The flagellate class includes about 8 thousand species. Among plant flagella, the most common and important orders are:

  • Chrysomonas. Unicellular organisms with 1-3 flagella. Inhabit sea and fresh waters. They are typical representatives of plankton.

  • Armored. Their cell membrane consists of fiber plates. They have two flagella in front of the body. Also included in plankton. Among the flagellates of this group, there are organisms living in symbiosis with radiolarians (unicellular planktonic microorganisms) and coral polyps.

  • Primesiidae. They have a calcareous shell. After dying, they fall to the bottom and form chalk deposits.

  • Euglena. Characteristic of freshwater plankton. Absorb organic substances that pollute water. Widely used in experimental biology.

  • Volvox . Most of them are unicellular organisms with 2-4 flagella.
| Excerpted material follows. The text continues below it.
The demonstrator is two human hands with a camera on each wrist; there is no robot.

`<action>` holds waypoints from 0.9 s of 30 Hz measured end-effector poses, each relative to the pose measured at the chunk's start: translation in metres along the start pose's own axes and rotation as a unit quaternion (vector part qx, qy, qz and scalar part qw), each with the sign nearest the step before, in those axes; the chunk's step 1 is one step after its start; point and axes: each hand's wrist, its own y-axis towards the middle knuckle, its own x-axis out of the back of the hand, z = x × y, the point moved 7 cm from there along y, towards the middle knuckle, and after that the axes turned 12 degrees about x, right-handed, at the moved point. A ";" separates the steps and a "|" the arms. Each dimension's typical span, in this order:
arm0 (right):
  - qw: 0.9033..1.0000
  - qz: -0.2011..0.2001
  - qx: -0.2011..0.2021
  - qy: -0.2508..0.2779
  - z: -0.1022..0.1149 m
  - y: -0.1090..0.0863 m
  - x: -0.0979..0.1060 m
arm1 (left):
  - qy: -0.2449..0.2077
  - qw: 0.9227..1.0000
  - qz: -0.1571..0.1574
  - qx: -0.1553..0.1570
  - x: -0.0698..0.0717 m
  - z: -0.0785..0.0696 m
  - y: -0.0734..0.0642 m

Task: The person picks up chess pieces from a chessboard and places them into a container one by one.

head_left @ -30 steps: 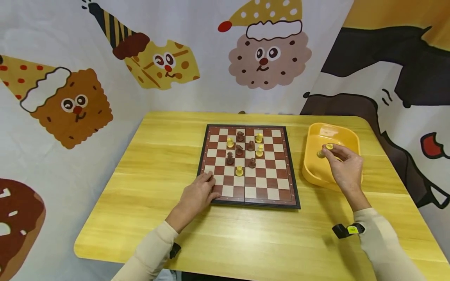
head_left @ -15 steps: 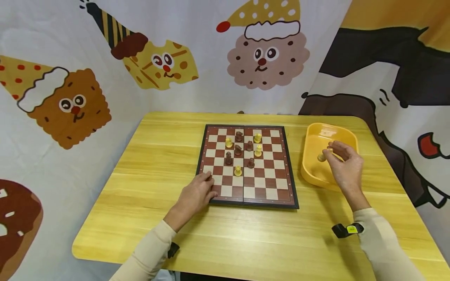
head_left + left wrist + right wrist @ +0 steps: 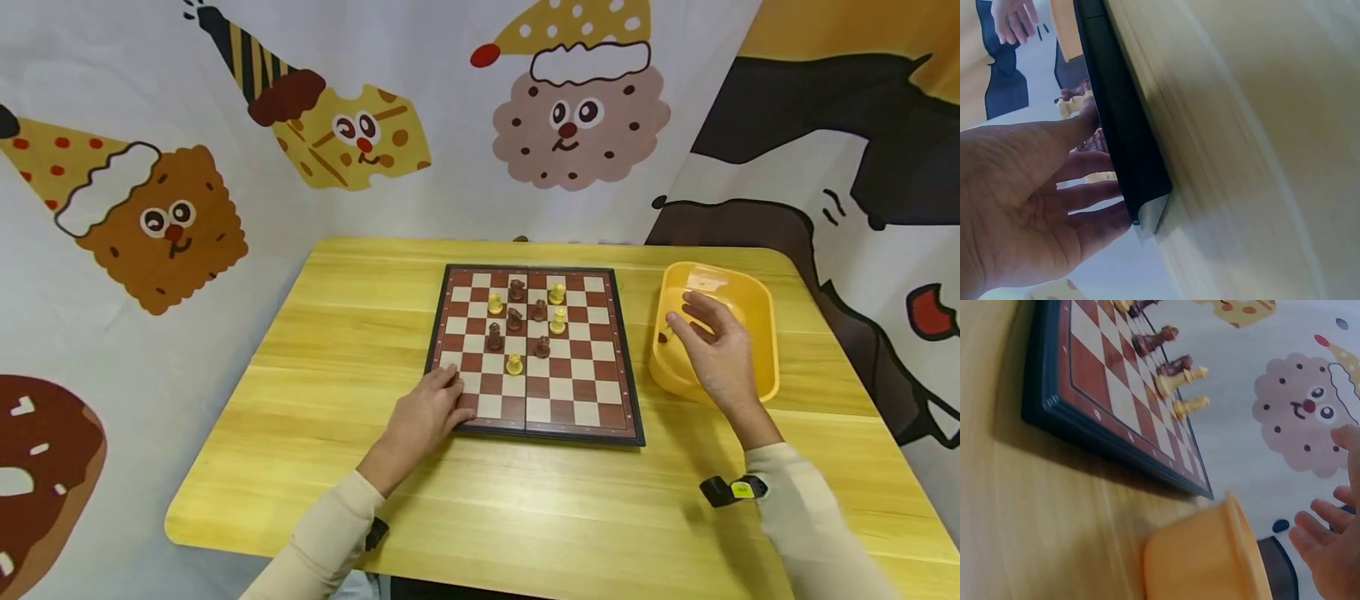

Plankton is formed mainly in fresh water bodies.

Class Zoomastigophorea

Most Zoomastigophorea flagellates are plant and animal parasites. Among them, the most prominent representatives are the following:

  • Collar. Presumably from them other animals have descended. They have 1 flagellum surrounded by microvilli for better food capture. There are both single and colonial forms.

  • Kinetoplastides. Among them there are dangerous parasites of a person from the genus trypanosomes and Leishmania. The first parasitize in the blood and cerebrospinal fluid, leading to the development of sleeping sickness and other serious pathologies. The carriers of the Gambian and Rhodesian forms of trypanosomiasis are the tsetse fly, and leishmaniasis is mosquitoes.

  • Diplomas. Of these, the most famous are representatives of the genus Giardia. With parasitization in the intestine, a disease similar to colitis develops. A characteristic feature of these microorganisms is the doubled structure of the body, resembling a dividing cell in shape.

  • Trichomonas. They have 4-6 flagella, one of which is the manager. One of the common parasitic diseases caused by these microorganisms is urogenital trichomoniasis.

Trichomonas - representatives of the flagellum class

Role in nature

Green flagella carry important functions:

  • self-cleaning of water bodies from organic pollution, participation in the processing and mineralization of organics;

  • deposition of sapropels, calcareous and silicon rocks, which are part of the earth's crust;

  • the formation of plankton, which is food for larger living organisms (the rapid development of phytoplankton leads to the "bloom" of water);

  • useful symbiosis with animals.

Of some types of class, flagellates make drugs.

Animal flagella, as mentioned above, play a large role in the development of many diseases in humans and other animals.